- Born: John Course
- Origin: Melbourne, Australia
- Genres: House, electronic dance music
- Occupations: DJ, record producer, entrepreneur
- Years active: 1980s–present
- Labels: Vicious Recordings, Ministry of Sound Australia
- Website: www.johncourse.com

= John Course =

Australian DJ and record producer

John Course is an Australian DJ, record producer, and music industry executive. He is best known as the co-founder of Vicious Recordings (formerly Vicious Vinyl), a label credited with launching the international careers of Madison Avenue, Dirty South, and Peking Duk. Course is a central figure in the history of Australian dance music, having sold over one million compilation albums through the Ministry of Sound Australia brand.

== Career ==
=== Early years and residency ===
Course first rose to prominence in the late 1980s as a resident DJ at Melbourne's **Chevron** nightclub, where he headlined influential nights such as "Sanction" and "Insanity." During this period, he won the Victorian state titles for the DMC World DJ Championships in both 1988 and 1989. In 1993, Course was featured in the inaugural DJ Mag Top 100 DJs poll, an alphabetical listing of the world's most influential selectors at the time.
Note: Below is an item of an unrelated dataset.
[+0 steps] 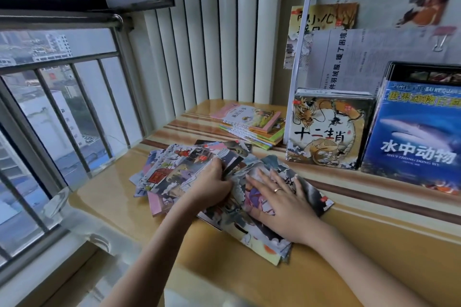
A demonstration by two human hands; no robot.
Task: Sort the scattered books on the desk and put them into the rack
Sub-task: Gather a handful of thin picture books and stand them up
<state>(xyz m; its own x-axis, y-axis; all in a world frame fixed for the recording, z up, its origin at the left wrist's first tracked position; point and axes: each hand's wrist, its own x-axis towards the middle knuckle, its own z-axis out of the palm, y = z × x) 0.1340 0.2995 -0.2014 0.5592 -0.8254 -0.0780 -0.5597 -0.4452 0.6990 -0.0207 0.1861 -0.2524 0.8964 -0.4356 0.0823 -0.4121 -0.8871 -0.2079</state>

=== Vicious Recordings ===
In 1990, Course co-founded Vicious Vinyl (now Vicious Recordings) alongside Andy Van and Colin Daniels. Serving as the label group's General Manager, Course oversaw the A&R and commercial strategy for the label's sub-imprint, Vicious Grooves. In this capacity, he played a central role in the development of Madison Avenue, whose debut single "Don't Call Me Baby" (1999) became a global success, reaching number one on the UK Singles Chart. Under his management, the label group also signed early works by future international stars, most notably Swedish producer Avicii.

=== Media and radio ===
Course has maintained a presence in Australian media for over three decades:
- Radio: He hosted the nationally syndicated NightBeat Australia in the 1990s and later co-hosted the Novanation show on the Nova network for over seven years, which was one of the highest-rated dance music programs in the country.
- Webcasting: In 2020, he launched the "Club Classics and Future Anthems" webcast, which ran for over 60 consecutive weeks during the COVID-19 pandemic, attracting a global audience of house music enthusiasts.

== Production and collaborations ==
Course has released music under his own name, as well as several collaborative projects and aliases:
- Blackout: A project with Andy Van and John Curtin. Their 1998 single "Gotta Have Hope" was a global club success, peaking at number 46 on the UK Singles Chart.
- Electro Funk Lovers: A production duo with Andy Van, focusing on house and nu-disco.
- Solo Work and Aliases: Course produces underground house under the alias J.A.C. In 2020 he released single "Just A Little", a cover of the Liberty X hit.
- Collaborations with Sgt Slick: Course has collaborated extensively with fellow Australian producer Sgt Slick on tracks including "Love Is" (2021) and "Love Vision" (2021), as well as providing a "Club Dub" for the Gold-accredited "Gimme! Gimme! Gimme!" (Sgt Slick's Melbourne Recut).

== Recognition and awards ==
- DMC Mixing Championships: Victorian State Winner (1988, 1989).
- DJ Mag Top 100: Ranked in the inaugural 1993 global poll.